Introduction: Jejunal adenocarcinoma is a rare malignant neoplasm, representing less than 3% of gastrointestinal tumors. Its nonspecific clinical presentation often leads to delayed diagnosis and a poor prognosis in advanced stages.

Case Report: We present the case of a 29-year-old male patient with a six-month history of abdominal pain, melena, significant weight loss, and anemia.

Diagnostic Workup: Initial endoscopic studies revealed no lesions. Subsequently, enteroscopy identified an exophytic tumor in the proximal jejunum with partial involvement of the intestinal lumen. Histopathological examination confirmed a moderately differentiated jejunal adenocarcinoma. Imaging studies showed advanced disease with retroperitoneal and intraperitoneal lymph node conglomerates, with invasion of adjacent structures, which allowed the establishment of criteria for unresectability, that is, a tumor that is not surgically viable, so the patient was referred to a clinical oncologist for systemic treatment.

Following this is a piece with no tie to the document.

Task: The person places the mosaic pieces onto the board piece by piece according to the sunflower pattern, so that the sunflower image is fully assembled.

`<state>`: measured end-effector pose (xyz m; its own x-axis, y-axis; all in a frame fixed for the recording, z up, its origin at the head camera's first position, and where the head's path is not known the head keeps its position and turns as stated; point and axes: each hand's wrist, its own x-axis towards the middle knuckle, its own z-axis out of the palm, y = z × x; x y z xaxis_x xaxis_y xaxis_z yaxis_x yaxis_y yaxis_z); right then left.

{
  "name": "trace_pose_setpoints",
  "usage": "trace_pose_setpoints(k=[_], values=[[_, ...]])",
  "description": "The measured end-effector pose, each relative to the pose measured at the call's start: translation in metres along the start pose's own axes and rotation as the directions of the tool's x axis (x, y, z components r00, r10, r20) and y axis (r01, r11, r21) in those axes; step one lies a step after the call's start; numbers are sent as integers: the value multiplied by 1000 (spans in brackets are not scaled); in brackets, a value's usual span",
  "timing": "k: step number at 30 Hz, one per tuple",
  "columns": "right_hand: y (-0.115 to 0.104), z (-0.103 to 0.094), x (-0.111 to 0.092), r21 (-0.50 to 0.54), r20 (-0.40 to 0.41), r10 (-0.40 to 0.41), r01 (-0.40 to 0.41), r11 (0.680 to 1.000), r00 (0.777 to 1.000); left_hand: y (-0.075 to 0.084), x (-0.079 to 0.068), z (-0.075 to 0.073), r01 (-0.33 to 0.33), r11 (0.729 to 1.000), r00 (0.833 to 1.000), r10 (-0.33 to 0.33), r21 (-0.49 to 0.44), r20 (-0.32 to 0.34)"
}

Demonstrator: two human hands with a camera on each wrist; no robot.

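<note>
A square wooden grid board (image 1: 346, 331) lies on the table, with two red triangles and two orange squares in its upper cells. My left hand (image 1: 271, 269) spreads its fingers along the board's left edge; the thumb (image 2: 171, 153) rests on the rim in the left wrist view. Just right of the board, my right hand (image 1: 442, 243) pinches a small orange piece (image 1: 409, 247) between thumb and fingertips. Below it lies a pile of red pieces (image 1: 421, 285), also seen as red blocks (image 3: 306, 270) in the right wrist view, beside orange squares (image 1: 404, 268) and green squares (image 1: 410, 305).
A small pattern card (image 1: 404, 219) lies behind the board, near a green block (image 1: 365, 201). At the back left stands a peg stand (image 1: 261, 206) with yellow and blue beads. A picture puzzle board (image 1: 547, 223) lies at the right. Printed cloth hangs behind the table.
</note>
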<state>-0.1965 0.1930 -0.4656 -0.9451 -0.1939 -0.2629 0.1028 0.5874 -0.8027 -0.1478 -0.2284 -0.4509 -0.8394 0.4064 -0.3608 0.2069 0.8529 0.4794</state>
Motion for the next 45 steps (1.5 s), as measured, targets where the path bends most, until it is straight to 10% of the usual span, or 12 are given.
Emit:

Discussion: Jejunal adenocarcinoma is associated with vague symptoms, difficulties in its diagnostic evaluation, and the absence of specific tumor markers, which explains its late diagnosis. Surgical resection with clear margins and regional lymphadenectomy is the treatment of choice in early stages. In advanced stages, management is primarily systemic or palliative. In recent years, immunotherapy has emerged as a potential therapeutic option in select subgroups, although the available evidence remains limited.

Conclusions: Jejunal adenocarcinoma presents a diagnostic and therapeutic challenge due to its low incidence and nonspecific clinical presentation. A high index of clinical suspicion and a timely diagnostic approach are essential to improve prognosis. Further studies are needed to define new therapeutic strategies, especially in advanced disease.